→ Task details:
The answer must restate the listing word for word, without its images.

→ Given data:
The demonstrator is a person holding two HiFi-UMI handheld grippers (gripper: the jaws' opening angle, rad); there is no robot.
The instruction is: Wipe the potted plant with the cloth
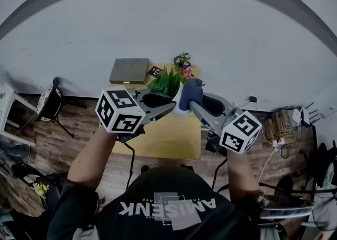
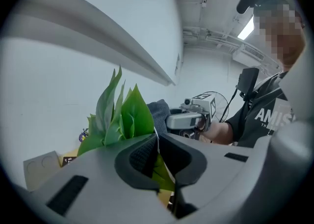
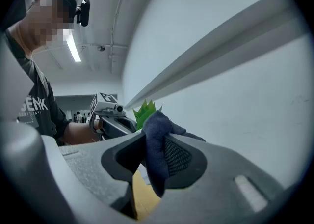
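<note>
Blue-grey cloth (image 1: 192, 92) clenched in right gripper (image 1: 195, 105), touching potted plant (image 1: 168, 82) on its right side; left gripper (image 1: 171, 106) pinches the plant's left edge, jaws nearly together.

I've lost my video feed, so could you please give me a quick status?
Left hand-held gripper shut on plant. Right hand-held gripper shut on cloth, beside the plant. Nothing in the way.
</note>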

→ Written answer:
The demonstrator is a person holding two HiFi-UMI handheld grippers (gripper: the jaws' opening angle, rad); there is no robot.
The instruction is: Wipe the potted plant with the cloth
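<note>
Blue-grey cloth (image 1: 192, 92) clenched in right gripper (image 1: 195, 105), touching potted plant (image 1: 168, 82) on its right side; left gripper (image 1: 171, 106) pinches the plant's left edge, jaws nearly together.

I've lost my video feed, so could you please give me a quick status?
Left hand-held gripper shut on plant. Right hand-held gripper shut on cloth, beside the plant. Nothing in the way.
</note>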

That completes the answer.